Néanmoins, il ne pouvait s’empêcher de considérer ce mariage comme une farce
cruelle.
    Katerina avait été moins
discrète, et toutes les filles de la pension étaient là, ainsi que plusieurs
ouvriers de l’usine Poutilov.
    Après la cérémonie, il y eut une
petite fête dans la chambre des filles, avec de la bière, de la vodka et un
violoniste qui interprétait des airs folkloriques bien connus. Dès que les
convives commencèrent à s’enivrer, Grigori s’éclipsa dans sa chambre.

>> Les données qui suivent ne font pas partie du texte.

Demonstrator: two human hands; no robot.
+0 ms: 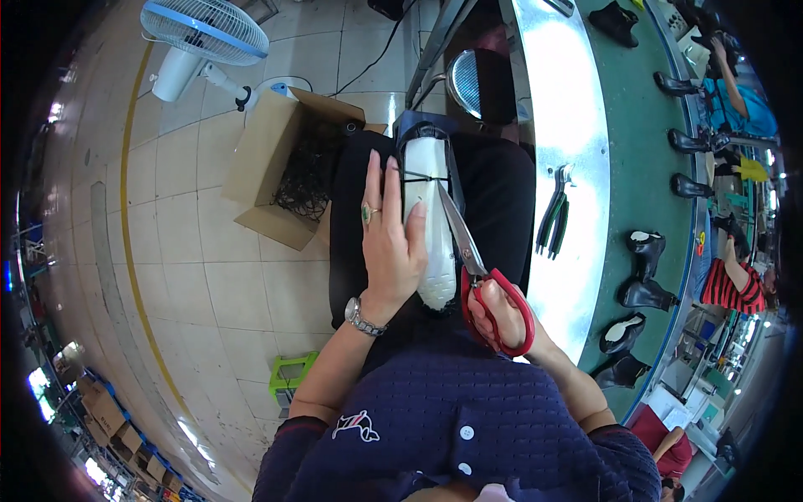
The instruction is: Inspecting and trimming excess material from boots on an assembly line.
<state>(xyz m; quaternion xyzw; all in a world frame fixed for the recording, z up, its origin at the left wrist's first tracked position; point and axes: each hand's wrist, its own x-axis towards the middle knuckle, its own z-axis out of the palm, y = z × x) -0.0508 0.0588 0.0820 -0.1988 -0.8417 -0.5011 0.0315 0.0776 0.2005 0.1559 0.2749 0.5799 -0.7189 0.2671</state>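
Note:
A dark shoe lies across my lap with its long white bottom (437, 272) facing up. A thin black cord (422, 176) crosses that bottom near its far end. My left hand (391, 251), fingers stretched out, rests along the left side of the shoe, its thumb over the white surface. In my right hand (497, 311) is a pair of scissors (465, 237) with red handles, fingers through the loops. The blades point away from me along the shoe's right side, their tip close to the cord; whether it touches cannot be made out.
A cardboard box (259, 163) of tangled black cords stands on the floor at left, near a fan (205, 32) and a green stool (288, 374). At right, pliers (553, 219) lie on a metal ledge (577, 109) beside a green belt (627, 167) carrying black boots (644, 293). Other people sit beyond.

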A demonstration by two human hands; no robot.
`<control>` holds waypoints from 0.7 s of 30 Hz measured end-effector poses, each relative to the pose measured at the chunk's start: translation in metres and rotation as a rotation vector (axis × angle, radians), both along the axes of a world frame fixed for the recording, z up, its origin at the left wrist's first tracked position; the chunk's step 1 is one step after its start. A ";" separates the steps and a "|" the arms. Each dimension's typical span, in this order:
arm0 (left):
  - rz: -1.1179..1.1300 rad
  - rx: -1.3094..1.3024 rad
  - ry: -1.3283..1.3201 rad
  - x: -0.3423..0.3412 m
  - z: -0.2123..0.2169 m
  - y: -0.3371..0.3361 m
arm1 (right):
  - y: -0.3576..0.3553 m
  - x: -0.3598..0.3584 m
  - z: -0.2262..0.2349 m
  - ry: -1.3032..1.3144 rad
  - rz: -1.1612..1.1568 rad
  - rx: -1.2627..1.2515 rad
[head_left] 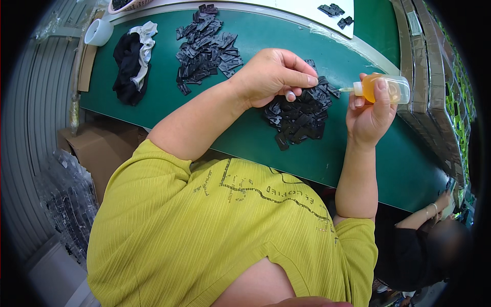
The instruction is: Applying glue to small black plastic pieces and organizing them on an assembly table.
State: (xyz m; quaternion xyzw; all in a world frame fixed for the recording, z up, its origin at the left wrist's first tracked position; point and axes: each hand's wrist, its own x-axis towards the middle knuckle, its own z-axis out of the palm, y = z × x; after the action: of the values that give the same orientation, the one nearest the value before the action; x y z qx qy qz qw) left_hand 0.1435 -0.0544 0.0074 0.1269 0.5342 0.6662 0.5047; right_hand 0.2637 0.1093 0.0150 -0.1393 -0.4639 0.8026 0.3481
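My left hand is bent over a heap of small black plastic parts on the green table, fingertips pinched on one of the parts. My right hand holds a small clear squeeze bottle of orange liquid sideways. The bottle's thin nozzle points left toward my left fingertips, a short gap away. A second, larger heap of black parts lies farther back on the table.
A black and white cloth bundle and a white tape roll lie at the table's far left. A white board holds a few black parts. Cardboard boxes stand below the table. Another person sits at right.
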 end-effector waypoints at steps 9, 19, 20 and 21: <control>-0.038 0.064 -0.044 0.006 0.004 0.001 | -0.010 0.002 0.000 0.042 -0.038 0.142; -0.108 -0.039 0.069 0.009 0.009 0.001 | -0.015 0.000 -0.006 0.119 -0.027 0.365; -0.100 -0.045 0.065 0.009 0.009 0.001 | -0.015 0.000 -0.006 0.118 -0.024 0.367; -0.099 -0.047 0.063 0.010 0.010 0.001 | -0.016 0.000 -0.006 0.109 -0.036 0.371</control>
State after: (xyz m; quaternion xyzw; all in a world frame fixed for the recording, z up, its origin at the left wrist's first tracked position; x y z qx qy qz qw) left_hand 0.1531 -0.0535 0.0173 0.1622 0.5583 0.6236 0.5227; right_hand 0.2634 0.0932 0.0085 -0.0373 -0.5817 0.7035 0.4066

Il ôta
ses bottes et s’allongea, vêtu de sa chemise et de son pantalon d’uniforme. Il
souffla la bougie, mais les lumières de la rue brillaient encore. Les blessures
que lui avait infligées Pinski lui faisaient toujours mal : son bras
gauche le tiraillait quand il le bougeait et ses côtes l’élançaient chaque fois
qu’il se retournait dans son lit.
    Demain, il prendrait le train à destination
de l’Ouest. Les combats commenceraient d’un jour à l’autre. Il était terrifié :
il aurait fallu être fou pour réagir autrement. Mais il était intelligent et
résolu, et il ferait de son mieux pour rester en vie, comme il le faisait
depuis la mort de sa mère.
    Il était encore éveillé quand
Katerina le rejoignit. « Tu es parti de bonne heure, se plaignit-elle.
    — Je ne voulais pas me
soûler. »
    Elle retroussa sa jupe.
    Il n’en revenait pas. Les yeux
exorbités, il fixa les contours de son corps, soulignés par la lueur des
réverbères de la rue, le galbe de ses cuisses et sa toison dorée. Il était
aussi excité que déconcerté. « Qu’est-ce que tu fais ? demanda-t-il.
    — Je me couche, évidemment.
    — Pas ici. »
    Elle se débarrassa de ses
chaussures. « Qu’est-ce que tu racontes ? Nous sommes mariés.
    — C’est seulement pour que
tu puisses toucher une pension.
    — Tu mérites quand même une
récompense. » Elle s’allongea sur le lit et l’embrassa. Elle avait l’haleine
chargée de vodka.
    Il ne put réprimer le déSir qui
montait en lui, le faisant rougir de passion et de honte. Mais dans un souffle,
il réussit tout de même à dire : « Non. »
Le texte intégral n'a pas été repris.